-- WORK INSTRUCTIONS --
Please set down word for word every line from the one holding "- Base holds" to the end of the data below, both included.
━━ EXCERPTED RECORDS
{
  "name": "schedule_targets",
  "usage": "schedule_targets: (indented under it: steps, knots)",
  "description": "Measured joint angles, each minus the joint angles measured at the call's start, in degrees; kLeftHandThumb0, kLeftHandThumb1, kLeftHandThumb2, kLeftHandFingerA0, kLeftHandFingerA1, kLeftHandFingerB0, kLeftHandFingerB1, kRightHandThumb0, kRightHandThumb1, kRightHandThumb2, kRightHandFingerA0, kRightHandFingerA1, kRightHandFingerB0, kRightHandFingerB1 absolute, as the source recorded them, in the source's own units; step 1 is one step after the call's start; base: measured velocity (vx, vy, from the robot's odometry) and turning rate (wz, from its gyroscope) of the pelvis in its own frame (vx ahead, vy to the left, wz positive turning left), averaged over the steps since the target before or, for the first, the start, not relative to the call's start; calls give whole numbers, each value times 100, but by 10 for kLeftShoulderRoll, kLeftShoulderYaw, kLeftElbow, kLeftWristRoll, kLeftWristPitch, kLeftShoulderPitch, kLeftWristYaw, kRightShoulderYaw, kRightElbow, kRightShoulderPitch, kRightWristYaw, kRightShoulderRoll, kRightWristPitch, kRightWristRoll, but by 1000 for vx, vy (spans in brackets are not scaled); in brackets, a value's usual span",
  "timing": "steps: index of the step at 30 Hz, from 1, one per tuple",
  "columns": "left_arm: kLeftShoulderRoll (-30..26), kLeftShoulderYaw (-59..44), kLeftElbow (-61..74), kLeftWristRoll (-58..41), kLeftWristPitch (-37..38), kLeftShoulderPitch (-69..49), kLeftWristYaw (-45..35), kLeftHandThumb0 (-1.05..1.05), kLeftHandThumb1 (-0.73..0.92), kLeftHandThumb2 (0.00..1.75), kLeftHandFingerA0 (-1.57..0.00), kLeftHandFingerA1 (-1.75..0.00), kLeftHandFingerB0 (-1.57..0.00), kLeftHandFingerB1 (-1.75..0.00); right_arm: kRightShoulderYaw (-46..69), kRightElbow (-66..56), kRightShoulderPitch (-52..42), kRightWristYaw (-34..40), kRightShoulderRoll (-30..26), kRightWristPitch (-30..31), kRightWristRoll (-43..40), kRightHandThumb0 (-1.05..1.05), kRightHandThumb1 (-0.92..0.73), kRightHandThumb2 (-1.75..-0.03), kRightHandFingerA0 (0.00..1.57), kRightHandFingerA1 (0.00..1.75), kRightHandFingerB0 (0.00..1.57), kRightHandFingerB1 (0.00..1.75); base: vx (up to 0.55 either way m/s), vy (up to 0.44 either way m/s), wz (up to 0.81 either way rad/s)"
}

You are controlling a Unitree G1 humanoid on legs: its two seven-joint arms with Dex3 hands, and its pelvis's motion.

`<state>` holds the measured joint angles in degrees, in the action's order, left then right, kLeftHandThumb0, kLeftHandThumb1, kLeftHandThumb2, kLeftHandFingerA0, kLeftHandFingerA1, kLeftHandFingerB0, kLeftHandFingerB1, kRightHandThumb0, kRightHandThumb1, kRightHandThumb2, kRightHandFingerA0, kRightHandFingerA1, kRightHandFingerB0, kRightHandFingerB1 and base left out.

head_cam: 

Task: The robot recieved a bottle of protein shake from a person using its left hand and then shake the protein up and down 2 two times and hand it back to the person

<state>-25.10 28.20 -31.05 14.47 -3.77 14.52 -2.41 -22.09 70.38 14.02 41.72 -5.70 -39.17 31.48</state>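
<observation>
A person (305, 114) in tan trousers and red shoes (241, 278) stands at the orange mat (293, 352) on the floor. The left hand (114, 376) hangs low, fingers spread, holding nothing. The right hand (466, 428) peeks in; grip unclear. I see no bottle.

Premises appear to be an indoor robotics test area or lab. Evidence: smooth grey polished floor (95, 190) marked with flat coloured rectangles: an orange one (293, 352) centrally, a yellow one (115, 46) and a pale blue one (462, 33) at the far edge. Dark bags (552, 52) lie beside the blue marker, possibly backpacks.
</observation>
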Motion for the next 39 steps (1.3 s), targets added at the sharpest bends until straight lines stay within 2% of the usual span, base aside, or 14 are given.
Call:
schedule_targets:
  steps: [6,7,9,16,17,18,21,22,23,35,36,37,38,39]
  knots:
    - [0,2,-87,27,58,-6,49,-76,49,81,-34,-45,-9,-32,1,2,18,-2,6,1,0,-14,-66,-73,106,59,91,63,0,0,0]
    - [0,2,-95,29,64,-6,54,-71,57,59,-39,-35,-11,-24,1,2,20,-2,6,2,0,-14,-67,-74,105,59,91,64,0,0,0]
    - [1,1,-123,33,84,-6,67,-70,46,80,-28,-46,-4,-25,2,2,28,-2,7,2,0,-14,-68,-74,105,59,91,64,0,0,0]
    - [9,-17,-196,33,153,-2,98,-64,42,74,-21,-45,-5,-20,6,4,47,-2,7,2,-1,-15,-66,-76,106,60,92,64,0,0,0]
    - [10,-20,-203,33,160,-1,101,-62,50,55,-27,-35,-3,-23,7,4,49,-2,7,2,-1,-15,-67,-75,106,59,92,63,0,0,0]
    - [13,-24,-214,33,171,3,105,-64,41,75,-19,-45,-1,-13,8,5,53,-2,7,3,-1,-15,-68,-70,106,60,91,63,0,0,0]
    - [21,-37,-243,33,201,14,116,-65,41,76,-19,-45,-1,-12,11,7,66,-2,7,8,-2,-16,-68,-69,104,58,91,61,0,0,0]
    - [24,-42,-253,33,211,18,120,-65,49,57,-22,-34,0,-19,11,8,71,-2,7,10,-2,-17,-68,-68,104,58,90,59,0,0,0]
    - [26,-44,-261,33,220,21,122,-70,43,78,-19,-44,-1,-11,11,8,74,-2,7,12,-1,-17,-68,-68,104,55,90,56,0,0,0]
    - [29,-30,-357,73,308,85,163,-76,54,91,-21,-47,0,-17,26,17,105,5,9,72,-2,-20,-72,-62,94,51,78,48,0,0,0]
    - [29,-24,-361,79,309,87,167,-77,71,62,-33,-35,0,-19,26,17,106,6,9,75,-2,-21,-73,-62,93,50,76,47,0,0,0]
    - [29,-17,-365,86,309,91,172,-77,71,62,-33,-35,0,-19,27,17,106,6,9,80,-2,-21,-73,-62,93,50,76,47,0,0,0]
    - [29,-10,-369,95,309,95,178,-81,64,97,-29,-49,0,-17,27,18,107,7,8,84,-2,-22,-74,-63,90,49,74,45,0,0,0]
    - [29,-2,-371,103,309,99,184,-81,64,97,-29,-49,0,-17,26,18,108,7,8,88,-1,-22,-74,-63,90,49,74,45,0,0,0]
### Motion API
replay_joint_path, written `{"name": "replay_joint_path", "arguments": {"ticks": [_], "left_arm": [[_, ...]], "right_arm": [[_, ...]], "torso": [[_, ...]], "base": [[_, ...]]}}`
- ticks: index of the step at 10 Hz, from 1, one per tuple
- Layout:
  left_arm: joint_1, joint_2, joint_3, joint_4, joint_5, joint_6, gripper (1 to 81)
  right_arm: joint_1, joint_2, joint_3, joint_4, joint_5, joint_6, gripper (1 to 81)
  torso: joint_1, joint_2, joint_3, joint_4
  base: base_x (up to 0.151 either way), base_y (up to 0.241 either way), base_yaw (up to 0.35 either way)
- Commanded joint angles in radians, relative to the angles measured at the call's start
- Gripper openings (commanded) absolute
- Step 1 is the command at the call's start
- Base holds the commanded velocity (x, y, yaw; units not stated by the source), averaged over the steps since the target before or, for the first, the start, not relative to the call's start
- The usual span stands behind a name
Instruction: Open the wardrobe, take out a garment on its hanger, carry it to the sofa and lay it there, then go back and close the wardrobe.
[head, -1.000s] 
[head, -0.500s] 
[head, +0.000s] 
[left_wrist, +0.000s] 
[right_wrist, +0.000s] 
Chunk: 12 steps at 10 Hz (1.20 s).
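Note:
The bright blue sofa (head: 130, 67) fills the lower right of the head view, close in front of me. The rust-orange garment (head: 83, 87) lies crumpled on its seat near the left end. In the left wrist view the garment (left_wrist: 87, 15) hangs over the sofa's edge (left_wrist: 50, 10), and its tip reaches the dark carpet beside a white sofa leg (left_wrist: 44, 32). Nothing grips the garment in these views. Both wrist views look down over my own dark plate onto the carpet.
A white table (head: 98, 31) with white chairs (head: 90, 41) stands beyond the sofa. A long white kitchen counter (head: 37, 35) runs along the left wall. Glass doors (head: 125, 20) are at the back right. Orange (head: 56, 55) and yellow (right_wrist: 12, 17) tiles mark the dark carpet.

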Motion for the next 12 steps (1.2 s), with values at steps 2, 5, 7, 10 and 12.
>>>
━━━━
-- RESULT FOR THIS TASK --
- Base holds the commanded velocity (x, y, yaw; units not stated by the source), averaged over the steps since the target before or, for the first, the start, not relative to the call's start
- The usual span stands behind a name
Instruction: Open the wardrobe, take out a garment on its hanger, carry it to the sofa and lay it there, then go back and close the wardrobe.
[head, -1.000s] 
[head, -0.500s] 
[head, +0.000s] 
[left_wrist, +0.000s] 
[right_wrist, +0.000s] 
Chunk: 12 steps at 10 Hz (1.20 s).
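Note:
The bright blue sofa (head: 130, 67) fills the lower right of the head view, close in front of me. The rust-orange garment (head: 83, 87) lies crumpled on its seat near the left end. In the left wrist view the garment (left_wrist: 87, 15) hangs over the sofa's edge (left_wrist: 50, 10), and its tip reaches the dark carpet beside a white sofa leg (left_wrist: 44, 32). Nothing grips the garment in these views. Both wrist views look down over my own dark plate onto the carpet.
A white table (head: 98, 31) with white chairs (head: 90, 41) stands beyond the sofa. A long white kitchen counter (head: 37, 35) runs along the left wall. Glass doors (head: 125, 20) are at the back right. Orange (head: 56, 55) and yellow (right_wrist: 12, 17) tiles mark the dark carpet.
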
Motion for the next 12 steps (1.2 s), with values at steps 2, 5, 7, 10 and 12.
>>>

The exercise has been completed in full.